I've seen many posts on here of people talking about their loved ones in the 'later stages of dementia'.
How do you know it's late stages? Have you been told by medical professionals or is it a feeling? Are there certain things to look out for which determines late stage of dementia?
I'm not sure where my Dad is, to me it feels bad but I just want to know where we all are. Somedays it feels unbareable? Does that make sense?
Xx
Isn't it so easy after the event, to realise where things went wrong? We trust, we do what feels right at the time, and later as events take over, we find out that maybe we should have dealt with things in different ways.
Such a simple question. I came here to ask the same question myself in the hope that there was some “official” answer.
The fact that I had to come to the forums to find the question even being asked does not give me great hope.
I am another who can quite easily tick off 75% of the criteria on Toms list for my Father. I am a carer for My mother who has almost nil mobility and my Father who has Parkinson’s dementia. The main problem with Parkinson’s dementia is that it is extremely inconsistent.
There can be days when there are glimpses of my Father as he once was, when he is calm and seems to recognize where he is and who we are. But then there are bad days ranging from aggressive behavior through total disorientation, to what can only be described as vegetative times, when he seems to degenerate into a world of his own where he cannot be reached.
Unfortunately the lucid times grow less and less with the passing of time. And just recently he seems terribly confused almost all the time. We have gotten so that we prey for sleep. Because when he is asleep he at least does not take 100% attention and care for fear that he may fall or wander off when we fall asleep due to endless nights spent watching him.

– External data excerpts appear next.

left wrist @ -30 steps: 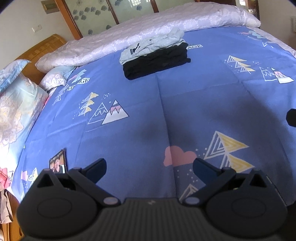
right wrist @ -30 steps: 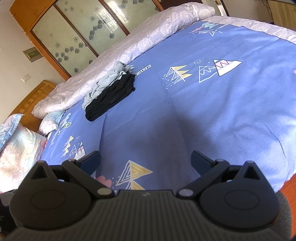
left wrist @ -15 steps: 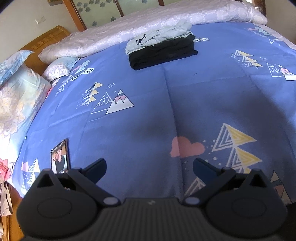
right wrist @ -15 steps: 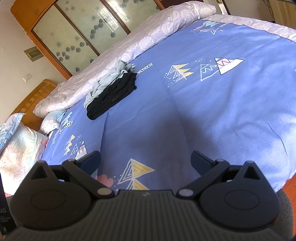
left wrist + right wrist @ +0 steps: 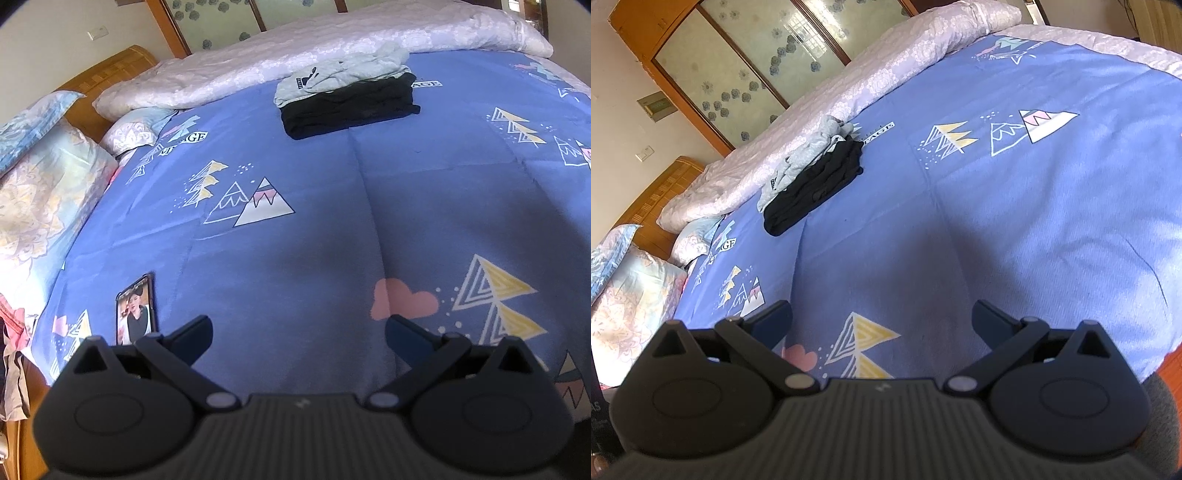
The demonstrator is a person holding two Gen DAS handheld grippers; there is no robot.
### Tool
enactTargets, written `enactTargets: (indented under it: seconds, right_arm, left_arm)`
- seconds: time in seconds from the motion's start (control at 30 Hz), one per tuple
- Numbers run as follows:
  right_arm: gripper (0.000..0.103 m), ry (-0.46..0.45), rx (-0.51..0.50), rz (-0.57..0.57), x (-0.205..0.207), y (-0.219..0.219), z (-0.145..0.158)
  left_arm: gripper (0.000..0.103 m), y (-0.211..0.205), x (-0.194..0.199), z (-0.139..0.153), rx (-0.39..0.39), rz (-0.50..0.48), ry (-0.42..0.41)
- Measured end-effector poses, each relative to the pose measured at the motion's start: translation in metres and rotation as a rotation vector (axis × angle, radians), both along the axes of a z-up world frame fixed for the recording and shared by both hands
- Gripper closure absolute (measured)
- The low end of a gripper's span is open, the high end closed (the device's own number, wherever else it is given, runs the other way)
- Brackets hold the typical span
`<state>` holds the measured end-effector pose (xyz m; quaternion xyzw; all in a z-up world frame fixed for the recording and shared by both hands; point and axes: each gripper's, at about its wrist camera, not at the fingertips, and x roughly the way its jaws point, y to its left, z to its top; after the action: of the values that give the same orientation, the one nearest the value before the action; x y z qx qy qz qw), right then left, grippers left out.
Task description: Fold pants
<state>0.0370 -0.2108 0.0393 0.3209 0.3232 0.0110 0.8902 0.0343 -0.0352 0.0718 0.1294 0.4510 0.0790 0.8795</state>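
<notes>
Across the left wrist view, a blue bedspread (image 5: 314,258) printed with mountains and triangles fills the frame. The left gripper (image 5: 298,330) hangs above its near part with jaws spread wide and nothing between them. Far up the bed, right of centre, lies a stack of folded pants: a dark folded pair (image 5: 351,109) with a pale grey folded pair (image 5: 343,72) on top, just in front of a rolled white quilt (image 5: 295,62). A phone (image 5: 135,314) with a lit screen lies on the bedspread near the left finger. Pillows (image 5: 44,199) and a wooden headboard (image 5: 107,85) sit at the far left.

From the right wrist view, the right gripper (image 5: 882,319) is likewise released, jaws wide apart over bare bedspread (image 5: 1034,221), holding nothing. The same stack sits far off to the left, the dark pair (image 5: 816,184) below and the grey pair (image 5: 805,158) above, beside the white quilt (image 5: 886,74). Behind stands a wooden cabinet with frosted flowered glass doors (image 5: 757,70).
</notes>
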Motion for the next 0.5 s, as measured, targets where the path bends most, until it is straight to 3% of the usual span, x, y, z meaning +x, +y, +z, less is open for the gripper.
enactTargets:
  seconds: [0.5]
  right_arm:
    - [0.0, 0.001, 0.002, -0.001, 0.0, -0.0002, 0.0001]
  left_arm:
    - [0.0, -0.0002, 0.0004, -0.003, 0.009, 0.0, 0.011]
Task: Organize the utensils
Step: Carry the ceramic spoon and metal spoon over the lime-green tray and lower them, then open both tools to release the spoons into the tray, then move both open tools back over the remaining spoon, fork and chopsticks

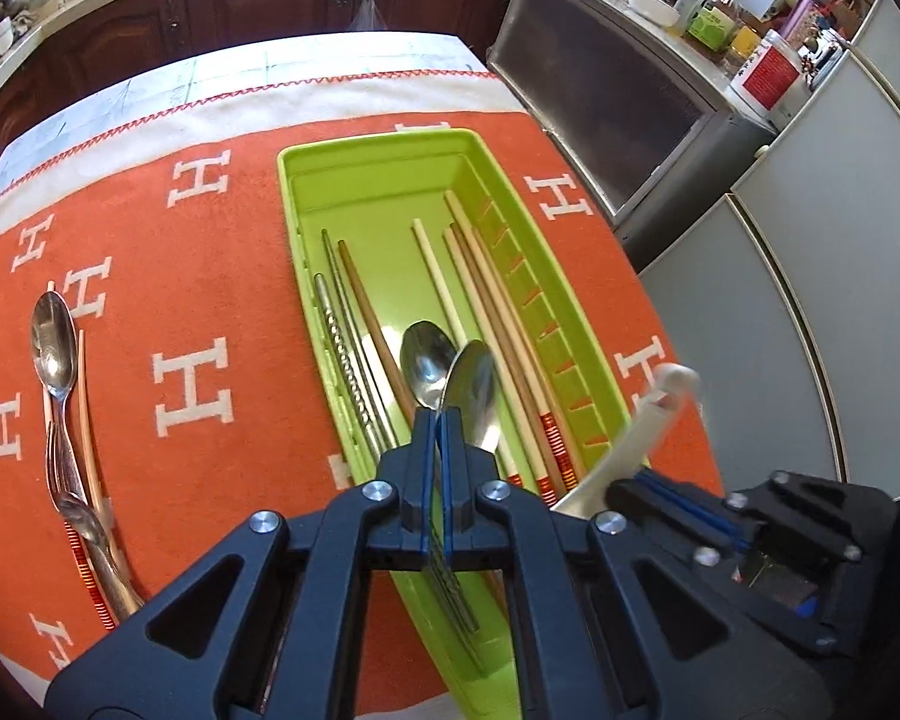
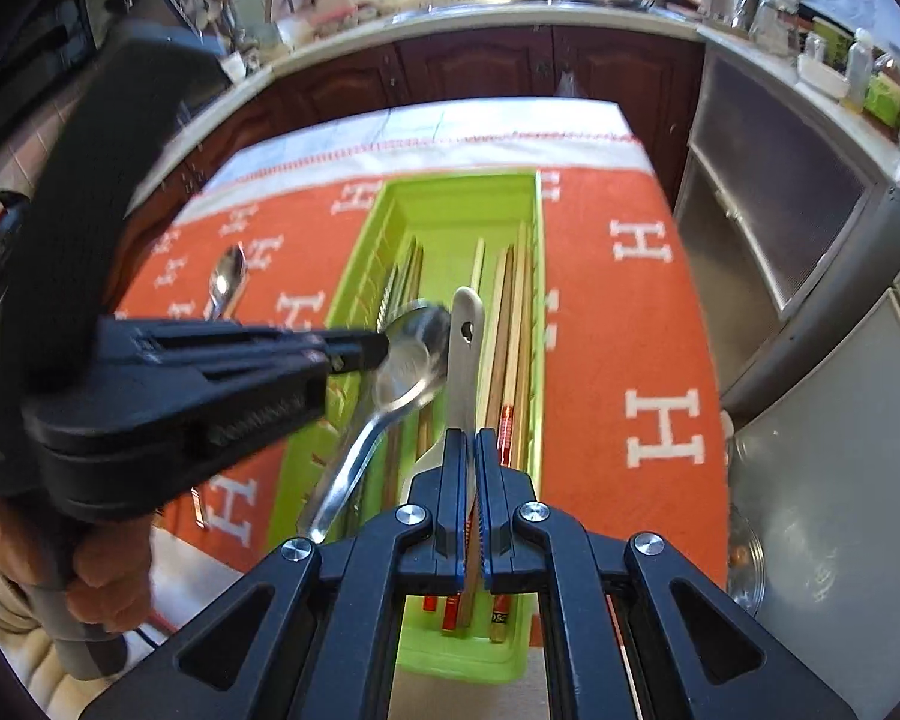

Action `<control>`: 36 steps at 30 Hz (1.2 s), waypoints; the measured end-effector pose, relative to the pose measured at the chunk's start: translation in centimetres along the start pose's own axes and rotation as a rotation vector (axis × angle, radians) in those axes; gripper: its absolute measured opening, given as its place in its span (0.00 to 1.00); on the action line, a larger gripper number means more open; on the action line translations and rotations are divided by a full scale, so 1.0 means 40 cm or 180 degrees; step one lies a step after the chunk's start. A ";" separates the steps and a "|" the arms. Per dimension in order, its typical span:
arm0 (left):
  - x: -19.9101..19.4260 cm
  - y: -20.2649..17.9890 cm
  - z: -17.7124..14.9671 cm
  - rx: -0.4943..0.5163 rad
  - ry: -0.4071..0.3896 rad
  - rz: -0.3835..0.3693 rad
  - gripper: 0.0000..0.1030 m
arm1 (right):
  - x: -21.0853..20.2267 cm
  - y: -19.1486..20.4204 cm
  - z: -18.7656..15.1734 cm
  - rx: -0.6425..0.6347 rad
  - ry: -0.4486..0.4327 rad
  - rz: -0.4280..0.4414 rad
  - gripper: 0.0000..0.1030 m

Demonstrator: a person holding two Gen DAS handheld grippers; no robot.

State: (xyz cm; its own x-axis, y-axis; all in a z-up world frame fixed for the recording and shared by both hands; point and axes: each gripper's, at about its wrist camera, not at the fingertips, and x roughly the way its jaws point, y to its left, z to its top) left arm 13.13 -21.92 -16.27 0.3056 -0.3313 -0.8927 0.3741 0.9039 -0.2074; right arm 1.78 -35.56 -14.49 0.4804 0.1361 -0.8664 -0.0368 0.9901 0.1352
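A lime-green utensil tray (image 1: 378,141) lies lengthwise on the orange cloth and holds several wooden chopsticks (image 1: 480,312), metal chopsticks (image 1: 345,354) and a metal spoon (image 1: 427,363). My left gripper (image 1: 439,420) is shut on a second metal spoon (image 1: 473,387), whose bowl sticks out past the fingertips over the tray. From the right wrist, the left gripper (image 2: 378,351) comes in from the left with that spoon (image 2: 411,360) above the tray (image 2: 462,183). My right gripper (image 2: 473,438) is shut on a white flat-handled utensil (image 2: 465,354) pointing over the tray. The right gripper (image 1: 630,483) and its utensil (image 1: 645,432) show at lower right.
On the cloth left of the tray lie a spoon (image 1: 51,342), a fork (image 1: 66,468) and pink chopsticks (image 1: 87,420). A grey cabinet (image 1: 618,102) stands close to the table's right edge. A person's hand (image 2: 108,576) grips the left tool's handle.
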 end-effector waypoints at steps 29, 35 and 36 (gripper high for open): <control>-0.313 0.220 -0.055 -0.0211 -0.0479 0.0686 0.43 | 0.021 0.124 0.127 0.0277 -0.0085 0.0259 0.33; -0.367 0.306 -0.076 -0.0438 -0.0570 0.0738 0.44 | -0.011 0.206 0.137 0.0122 -0.0156 0.0362 0.36; -0.376 0.324 -0.081 -0.0488 -0.0582 0.0752 0.44 | -0.014 0.222 0.140 0.0098 -0.0159 0.0382 0.36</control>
State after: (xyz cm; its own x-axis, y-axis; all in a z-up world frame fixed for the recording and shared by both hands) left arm 10.55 -4.36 -6.85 0.5253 -0.1383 -0.8396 0.1425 0.9871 -0.0735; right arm 6.09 -27.04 -10.10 0.5171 0.2509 -0.8183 -0.0700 0.9653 0.2517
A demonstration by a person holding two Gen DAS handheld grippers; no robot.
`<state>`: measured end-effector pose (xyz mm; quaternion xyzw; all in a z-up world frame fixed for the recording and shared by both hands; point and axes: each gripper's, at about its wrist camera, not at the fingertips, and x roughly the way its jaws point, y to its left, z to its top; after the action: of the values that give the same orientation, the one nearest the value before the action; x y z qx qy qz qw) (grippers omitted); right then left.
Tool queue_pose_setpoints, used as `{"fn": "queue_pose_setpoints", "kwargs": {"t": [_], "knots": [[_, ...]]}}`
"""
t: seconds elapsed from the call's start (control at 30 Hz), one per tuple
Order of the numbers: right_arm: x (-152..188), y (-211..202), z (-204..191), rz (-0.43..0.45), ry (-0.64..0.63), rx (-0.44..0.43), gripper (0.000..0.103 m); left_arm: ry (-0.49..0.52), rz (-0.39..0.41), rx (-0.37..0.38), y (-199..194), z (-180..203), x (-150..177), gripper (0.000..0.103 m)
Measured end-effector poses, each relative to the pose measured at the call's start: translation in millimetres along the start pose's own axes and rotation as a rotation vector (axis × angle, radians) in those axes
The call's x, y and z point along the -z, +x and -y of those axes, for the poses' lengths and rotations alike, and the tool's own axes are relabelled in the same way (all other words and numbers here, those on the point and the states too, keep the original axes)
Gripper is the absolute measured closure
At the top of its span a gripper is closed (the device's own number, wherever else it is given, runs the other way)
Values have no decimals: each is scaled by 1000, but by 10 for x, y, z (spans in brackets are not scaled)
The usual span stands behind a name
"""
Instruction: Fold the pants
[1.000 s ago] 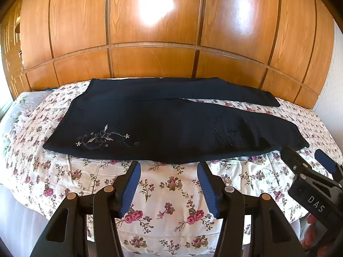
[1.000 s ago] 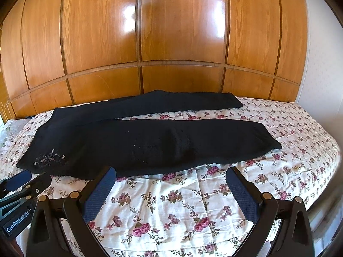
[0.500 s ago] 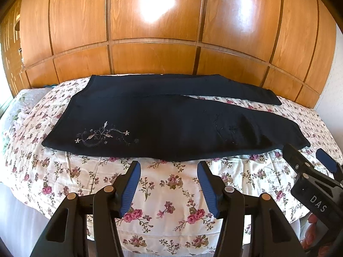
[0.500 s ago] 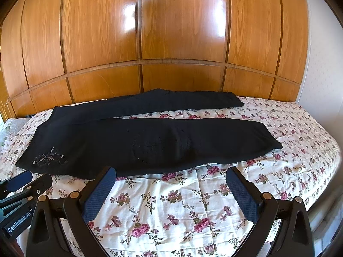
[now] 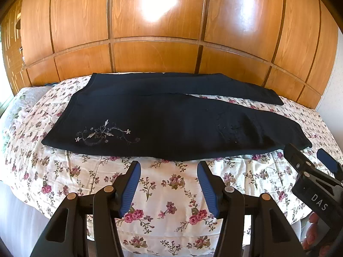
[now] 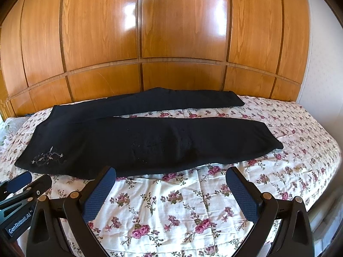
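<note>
Black pants point(image 5: 171, 124) lie flat across the floral bedspread point(image 5: 167, 184), waist at the left with grey embroidery point(image 5: 103, 133), both legs spread apart toward the right. They also show in the right wrist view point(image 6: 150, 141). My left gripper point(image 5: 169, 172) is open and empty, just short of the near edge of the pants. My right gripper point(image 6: 171, 178) is open wide and empty, also just in front of the near leg. The right gripper shows at the right of the left wrist view point(image 5: 310, 162); the left gripper shows at the lower left of the right wrist view point(image 6: 30, 178).
A wooden panelled headboard wall point(image 5: 171, 32) rises right behind the bed. A white wall point(image 6: 321, 53) stands at the right. The bed's near edge point(image 5: 32, 209) drops off in front of the grippers. A pale pillow point(image 5: 19, 98) lies at the far left.
Both views have crept slightly forward and upward toward the pants. The pants have not moved and both grippers stay open.
</note>
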<state>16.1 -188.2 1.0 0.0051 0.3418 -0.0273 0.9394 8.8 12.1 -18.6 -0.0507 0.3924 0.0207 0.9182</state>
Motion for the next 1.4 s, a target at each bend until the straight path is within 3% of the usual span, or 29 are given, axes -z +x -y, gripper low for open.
{"fn": "queue_pose_setpoints", "kwargs": {"t": [0.4, 0.5, 0.6, 0.67, 0.73, 0.83, 0.97, 1.03, 1.17, 1.4], "knots": [[21, 134, 70, -26, 1, 9, 0, -37, -40, 1, 146, -136, 26, 47], [30, 183, 151, -19, 22, -46, 0, -66, -69, 54, 230, -246, 45, 47], [47, 309, 263, -31, 23, -175, 0, -153, -104, 194, 355, -459, 101, 47], [74, 422, 344, -86, 33, -155, 0, -216, -135, 234, 441, -594, 127, 47], [117, 522, 489, -111, 58, -142, 0, -252, -171, 207, 545, -728, 146, 47], [157, 619, 755, -116, 145, -162, 0, -282, -142, 166, 590, -919, 145, 48], [183, 796, 1278, -128, 367, -229, 3, -382, -81, 174, 637, -1253, 94, 48], [199, 906, 1539, -124, 472, -239, 18, -454, -60, 165, 693, -1441, 79, 48], [262, 1142, 1993, -135, 659, -247, 24, -540, -30, 133, 787, -1731, 56, 49], [400, 1416, 2461, -117, 893, -292, 48, -644, 21, 109, 897, -2097, 122, 49]]}}
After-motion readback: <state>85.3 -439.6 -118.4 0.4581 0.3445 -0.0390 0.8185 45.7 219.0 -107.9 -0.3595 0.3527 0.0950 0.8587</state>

For myself I have found that I am a better carer when I detach myself from emotional connections. I no longer dwell upon the sadness of the situation, but only upon the practicality of dealing with the endless small tragedies that occur unendingly every day. In this way I feel am different to Tom, I know full well that I am doing all I can and that is all I can do.
What happens beyond that passes into the realm of, what will be will be. My Father had a good life, a good innings, as we say here.
It is of course devastating, especially for my mother, to have to watch him daily deconstruct all that he is from the inside, to be reduced to the basics of human existence.
I believe you cannot expect anyone who has not experienced it to even begin to understand. Therefore I do not criticize to greatly those who cannot understand.
As a Dementia carer you become part of a secret order of beings, who you recognize simply by the hard worn expressions that they wear upon their faces, and the resigned look they have deep in their eyes.
Recently I had to visit the hospital myself with suspected heart attack. Long story short, it was mostly stress. Before I left I was introduced to a nurse, quit clearly a member of the secret order.
Strangely enough it was the first time I laughed for a while as we again and again struck hidden chords.
When I was eventually told the results of my angiogram, all good, I joked that I felt like a soldier, who having been wounded and sent back to the medical unit, was then informed that” its all ok, You are fine now, you can return to the front line”
Please excuse what might seem like wallowing in self pity in the face of those who have such a terrible disease.
I think though that in many cases the carer can suffer as much as the sufferer. Maybe even more so, as many Dementia sufferers are, thankfully, unaware of their predicament, or so it seems in the so called latter stages of the disease.
So we are really no wiser as to how far down the road our loved ones have traveled. Or how long we are supposed to watch the gradual decay before we crack.
Maybe the final stages are more in the hands of the carer, how much can they take before they themselves have to finally give in.